Father, son cited for rooming house

Eyewitness News Exclusive
February 4, 2009 6:13:31 PM PST
They're already being sued for allegedly running an investment scheme in New Jersey. Now, a father and son are being cited for operating an illegal rooming house that is so dangerous, fire officials have shut it down. The action was taken after the house was flagged by the the Eyewitness News Investigators' Sarah Wallace. She has more on the story.

It was the lesser of two evils. Fire officials say they had no choice but to order the evacuation of two homes on Fourth Avenue in Newark. Both are now boarded up.

One of the homes, zoned as a two-family, was being used as an illegal rooming house. An official called it a tragedy just waiting to happen.

Within minutes of inspecting the various tenant rooms at 431 Fourth Avenue, the fire chief made his position clear.

"What's obvious is that this house isn't wired for what it's being used for," he said.

Newark officials began their investigation after we contacted them, alarmed at seeing the conditions there just days before.

Tax records we obtained show that 431is zoned as a two-family home. But in reality, it has nine different units. There are even mailboxes and locks on the different doors.

The rent payments go to Casey Properties, a Totowa-based firm owned by disbarred attorney Martin Gendel and his son Seth. We recently aired a story about them in connection with an alleged real estate scheme.

Devon McKnight and his wife say the Gendels got them to invest in a home at 429 Fourth Avenue, which is connected to 431. Tax records show that less than two weeks after the McKnight's paid $330,000 for the two-family home, the Gendels scooped up the one next door from the same seller for $200,000.

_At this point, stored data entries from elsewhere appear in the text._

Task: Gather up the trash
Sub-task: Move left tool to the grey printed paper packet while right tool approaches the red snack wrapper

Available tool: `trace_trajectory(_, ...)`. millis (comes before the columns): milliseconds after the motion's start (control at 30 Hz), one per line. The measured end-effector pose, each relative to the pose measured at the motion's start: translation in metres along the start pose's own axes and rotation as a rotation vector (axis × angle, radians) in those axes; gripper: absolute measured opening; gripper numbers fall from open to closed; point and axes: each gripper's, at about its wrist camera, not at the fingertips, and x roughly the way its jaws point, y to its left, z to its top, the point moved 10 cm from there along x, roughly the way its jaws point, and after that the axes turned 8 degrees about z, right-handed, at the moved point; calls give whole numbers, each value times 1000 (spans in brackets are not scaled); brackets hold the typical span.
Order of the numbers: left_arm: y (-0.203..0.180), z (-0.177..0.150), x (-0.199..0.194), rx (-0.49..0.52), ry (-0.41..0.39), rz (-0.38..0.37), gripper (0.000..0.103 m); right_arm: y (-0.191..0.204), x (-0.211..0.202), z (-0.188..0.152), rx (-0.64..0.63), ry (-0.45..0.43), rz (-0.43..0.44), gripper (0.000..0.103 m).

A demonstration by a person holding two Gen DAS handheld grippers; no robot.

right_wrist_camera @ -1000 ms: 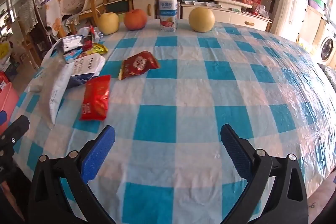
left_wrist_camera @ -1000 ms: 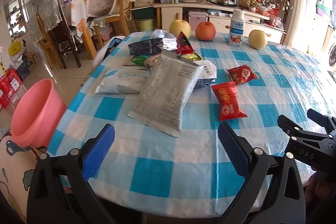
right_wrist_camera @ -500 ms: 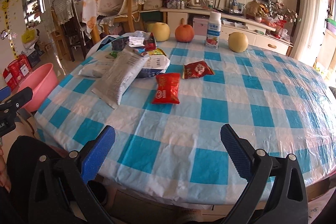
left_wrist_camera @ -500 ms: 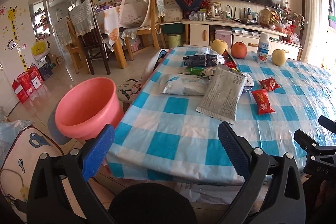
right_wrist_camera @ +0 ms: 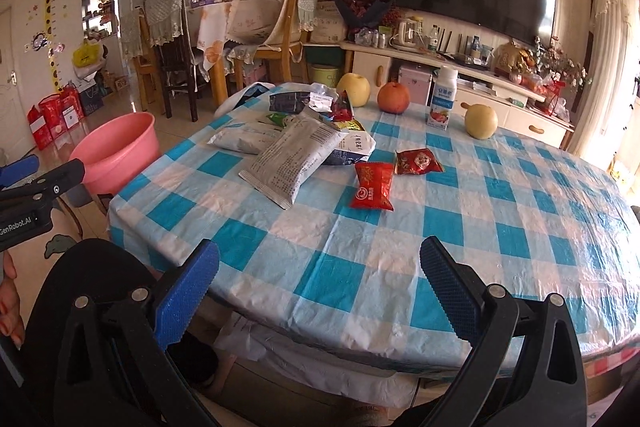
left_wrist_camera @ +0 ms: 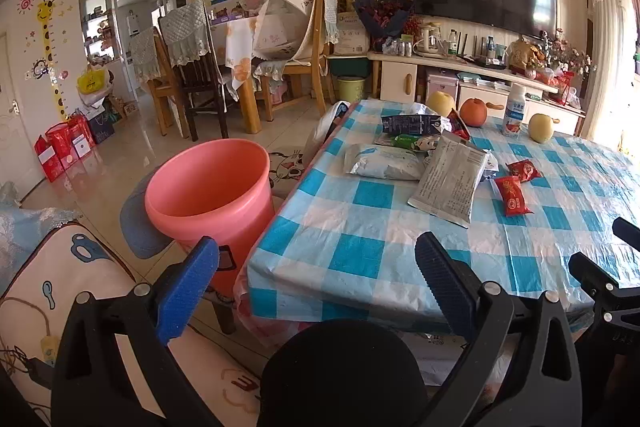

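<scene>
Wrappers lie in a pile at the far left of the blue-checked table (left_wrist_camera: 352, 227): a large grey bag (left_wrist_camera: 450, 179) (right_wrist_camera: 296, 157), a white bag (left_wrist_camera: 384, 165), a dark packet (left_wrist_camera: 408, 125), and two red snack packets (left_wrist_camera: 512, 195) (right_wrist_camera: 374, 185) (right_wrist_camera: 418, 161). A pink bin (left_wrist_camera: 208, 191) (right_wrist_camera: 116, 151) stands on the floor left of the table. My left gripper (left_wrist_camera: 316, 287) is open and empty, off the table's near left corner. My right gripper (right_wrist_camera: 320, 287) is open and empty, over the near table edge.
Two pears (right_wrist_camera: 480, 121) (right_wrist_camera: 354, 89), an apple (right_wrist_camera: 394, 97) and a milk bottle (right_wrist_camera: 442, 101) stand at the table's far edge. Chairs (left_wrist_camera: 188, 83) and a TV cabinet (left_wrist_camera: 460, 79) are behind. A cushioned seat (left_wrist_camera: 52, 287) is at the near left.
Both grippers have pulled back from over the table and away from the wrappers; the left one swung left, bringing the pink bin into fuller view. Both stayed open.
</scene>
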Motion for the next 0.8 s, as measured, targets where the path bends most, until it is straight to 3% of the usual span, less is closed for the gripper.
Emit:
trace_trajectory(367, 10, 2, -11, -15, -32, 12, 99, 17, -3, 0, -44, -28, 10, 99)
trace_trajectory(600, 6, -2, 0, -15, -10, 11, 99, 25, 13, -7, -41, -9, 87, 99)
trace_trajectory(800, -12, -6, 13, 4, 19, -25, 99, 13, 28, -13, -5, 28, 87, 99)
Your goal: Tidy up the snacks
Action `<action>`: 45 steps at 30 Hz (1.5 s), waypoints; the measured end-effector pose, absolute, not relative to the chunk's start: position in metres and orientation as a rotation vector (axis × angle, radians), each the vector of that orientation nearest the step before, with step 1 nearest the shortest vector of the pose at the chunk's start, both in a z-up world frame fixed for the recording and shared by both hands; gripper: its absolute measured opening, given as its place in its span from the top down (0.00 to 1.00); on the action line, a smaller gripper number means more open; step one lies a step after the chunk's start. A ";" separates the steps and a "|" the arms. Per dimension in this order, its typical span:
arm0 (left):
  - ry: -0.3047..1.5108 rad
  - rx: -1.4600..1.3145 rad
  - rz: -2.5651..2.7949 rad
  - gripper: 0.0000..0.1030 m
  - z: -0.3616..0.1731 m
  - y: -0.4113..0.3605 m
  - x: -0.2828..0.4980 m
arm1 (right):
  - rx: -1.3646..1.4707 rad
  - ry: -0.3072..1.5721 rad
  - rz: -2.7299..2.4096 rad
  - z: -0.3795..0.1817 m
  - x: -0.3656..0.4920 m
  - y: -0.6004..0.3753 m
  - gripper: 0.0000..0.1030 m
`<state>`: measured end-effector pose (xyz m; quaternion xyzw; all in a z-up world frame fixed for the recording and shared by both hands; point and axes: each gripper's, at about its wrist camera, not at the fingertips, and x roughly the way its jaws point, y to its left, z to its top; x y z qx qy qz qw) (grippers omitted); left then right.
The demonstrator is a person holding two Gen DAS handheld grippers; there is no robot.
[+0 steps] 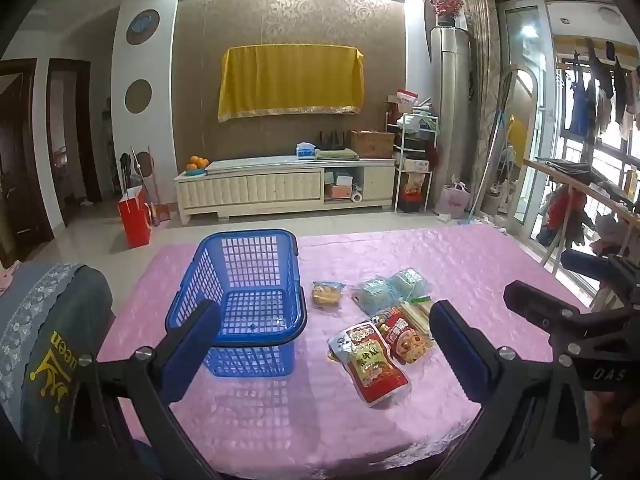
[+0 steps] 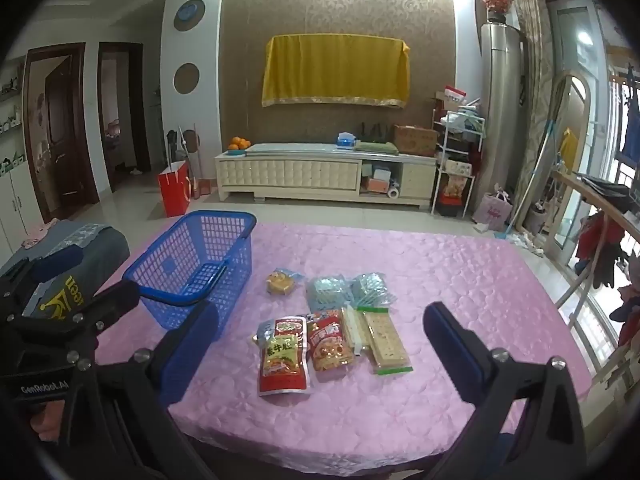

"It says what I've been saying already, that they're a bunch of crooks." Devon McKnight said.

The McKnights claim the Gendels failed to make mortgage payments repairs as promised. So the home, now in foreclosure, is riddled with safety hazards just like the rooming house next door.

Tenant Maria Aviles has a severely ill daughter. Since there's often no electricity since Casey Properties hasn't paid the utilities, Aviles says a neighbor let her run an electrical cord through a window so at least she could keep her refrigerator running.

Fire inspectors determined the entire property posed an imminant safety hazard, including the side the McKnights own and the rooming house side.

The fire inspectors were especially concerned that five family members, including four children, lived in an attic.

Previously, Martin Gendel refused to speak with us when we approached him about the investment scam allegations.

"I have no comment," he said

This time, I phoned him after fire inspectors found the potentially life-threatening hazards.

"We're out here with the fire inspectors and they've found some serious problems."

He hung up on me.

Social service agencies are helping the tenants relocate. The Gendels face possible fines for the various fire and building violations, and they face a civil lawsuit by more than a dozen investors, including the McKnights. They haven't yet filed a response.